Wiele osób niechętnych francuskiej motoryzacji cieszy się z tego, że aktualnie żaden z francuskich producentów nie oferuje już samochodu w segmencie. Kilkanaście dni temu z taśmy produkcyjnej zjechał ostatni Citroën C6, Peugeot 607 i Renault Vel Satis przeszły do historii jeszcze wcześniej, ale to nie znaczy, że Francuzi zrezygnowali. Oni po prostu się przyczaili, ale szykują się do kontrofensywy!
Citroën nawet już atakuje. Może nie tyle segment E, co klasę aut prestiżowych. Czyni to oczywiście poprzez swoją gamę DS, która sprzedaje się bardzo dobrze. W ciągu pierwszych jedenastu miesięcy mijającego roku sprzedano 118.000 egzemplarzy aut tej ekskluzywnej serii, co stanowi spory przyrost stosunku do 100.000 sztuk w ubiegłym roku. W gamie samego tylko DS5 spory procent stanowią wersje hybrydowe – na niektórych rynkach to aż 40% sprzedaży tego modelu, a przecież DS5 HYbrid4 jest wersją najdroższą! A już w styczniu na niektóre rynki trafi kolejny model tej rodziny – DS3 Cabrio.
Peugeot z kolei opiera się póki co na modelu 508 pełniącym rolę samochodu flagowego, ale w biurach projektowych trwają prace nad następcą 607-ki.

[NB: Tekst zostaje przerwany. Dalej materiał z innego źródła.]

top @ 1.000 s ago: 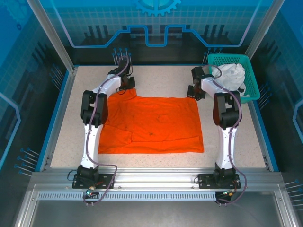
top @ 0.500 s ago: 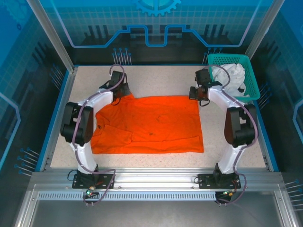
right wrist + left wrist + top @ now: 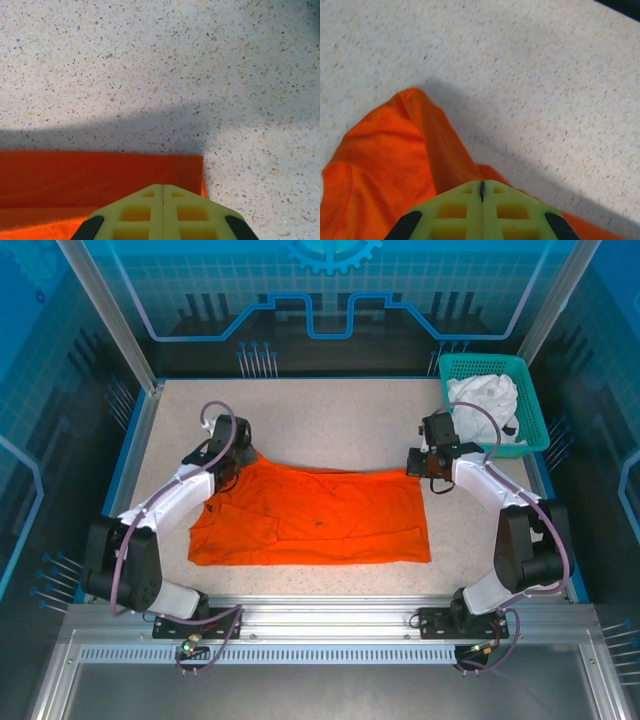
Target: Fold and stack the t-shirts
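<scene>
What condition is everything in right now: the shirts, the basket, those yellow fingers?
orange t-shirt: spread on the table, far corners pinched
teal basket: upright, far right corner
white t-shirt: crumpled inside the teal basket
left fingers: shut on the orange t-shirt
right fingers: shut on the orange t-shirt

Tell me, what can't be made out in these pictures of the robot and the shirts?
- Top view: the far corners of the orange t-shirt, covered by the left gripper and right gripper.
- Both wrist views: how much cloth is pinched, hidden behind the shut fingers and cut off by the bottom edge.
- Top view: the white t-shirt, crumpled in the teal basket; its shape is unreadable, its lower part behind the basket wall.
</scene>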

Sam producent plasuje 508-kę w segmencie D, choć auto zastąpiło wycofane niemal w jednym momencie z rynku modele 407 i 607. Wprawdzie francuskie media obawiają się nieco, że stylistyczne podobieństwo i lansowanie taniego modelu 301 może nieco zepsuć wizerunek marki zamierzającej wejść na rynek aut prestiżowych, ale moim zdaniem to nie będzie problem – wszak 301-ka wjeżdża do salonów teraz, a na auto ekskluzywne w gamie tego producenta przyjdzie nam jeszcze trochę zaczekać.

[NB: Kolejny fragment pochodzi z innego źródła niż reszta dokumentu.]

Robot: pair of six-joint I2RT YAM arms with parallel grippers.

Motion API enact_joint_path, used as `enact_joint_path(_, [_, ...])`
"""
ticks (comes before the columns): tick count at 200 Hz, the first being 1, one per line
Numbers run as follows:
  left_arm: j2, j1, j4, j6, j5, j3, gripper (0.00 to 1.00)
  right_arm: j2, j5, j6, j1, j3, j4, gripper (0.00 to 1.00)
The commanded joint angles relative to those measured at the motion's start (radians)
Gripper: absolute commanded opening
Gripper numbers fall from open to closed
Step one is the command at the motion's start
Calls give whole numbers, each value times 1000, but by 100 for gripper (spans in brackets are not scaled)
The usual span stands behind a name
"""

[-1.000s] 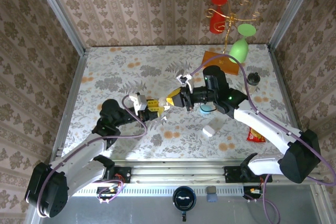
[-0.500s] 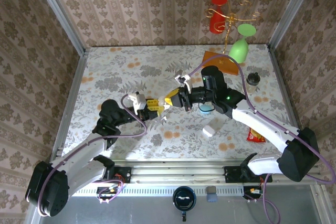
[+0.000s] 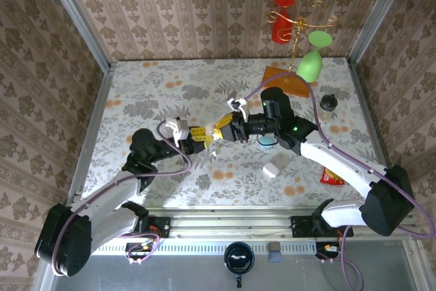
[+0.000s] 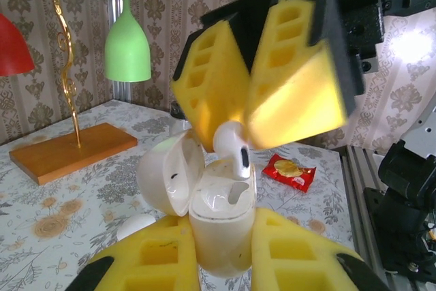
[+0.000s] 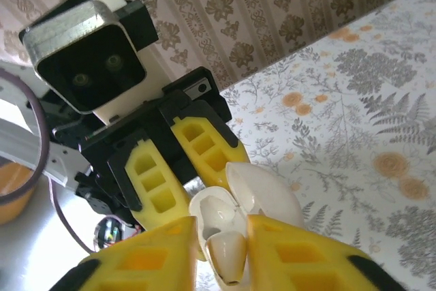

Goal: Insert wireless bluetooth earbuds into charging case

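Left gripper (image 3: 201,135): clamped on the lower body of the case (image 4: 221,233), mouth up. Lid (image 4: 169,176) is hinged open on the case's left.

Earbud (image 4: 231,149): right above the case mouth. Head up, stem down, its tip at the rim of the socket (image 4: 235,192). Can't tell if it's touching or already partly in.

Key relation: the stem's long axis looks roughly in line with the socket, slightly tilted. My read is the remaining travel is a short push straight down the stem into the case.

Right gripper (image 3: 218,129): above the case, pads pinched narrow on the earbud's head. It's the arm to do the moving while the left just holds.

Risk: the tilt could catch the stem on the rim.
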Motion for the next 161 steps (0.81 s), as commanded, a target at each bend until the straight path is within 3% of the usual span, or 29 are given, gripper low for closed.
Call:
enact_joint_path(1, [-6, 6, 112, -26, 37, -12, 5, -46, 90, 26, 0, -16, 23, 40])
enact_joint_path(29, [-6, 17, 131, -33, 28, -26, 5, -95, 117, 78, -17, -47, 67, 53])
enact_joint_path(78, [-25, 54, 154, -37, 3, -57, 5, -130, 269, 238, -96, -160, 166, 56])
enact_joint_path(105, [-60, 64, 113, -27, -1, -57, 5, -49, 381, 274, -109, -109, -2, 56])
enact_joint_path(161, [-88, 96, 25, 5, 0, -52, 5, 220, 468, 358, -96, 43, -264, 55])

Renault też niemal nie istnieje w świadomości wielu osób poszukujących ekskluzywnego samochodu. Od stycznia do listopada sprzedaż Laguny we Francji osiągnęła poziom jedynie 27.800 sztuk, zaś drogiego Espace’a kupiło jedynie 11.700 klientów. To niewiele, a na razie nie słychać o następcy Vel Satisa, zaś Latitude trudno poważnie traktować jako broń w walce o klientów mających pieniądze. Owszem, to świetnie wyposażone auto i może mieć pod maską widlastą szóstkę (choć tylko wysokoprężną), ale typowo koreańska stylistyka jakoś nie zjednuje mu zbyt wielu fanów. Latitude zresztą jest de facto wyrośniętym autem segmentu D, a nie przedstawicielem klasy wyższej.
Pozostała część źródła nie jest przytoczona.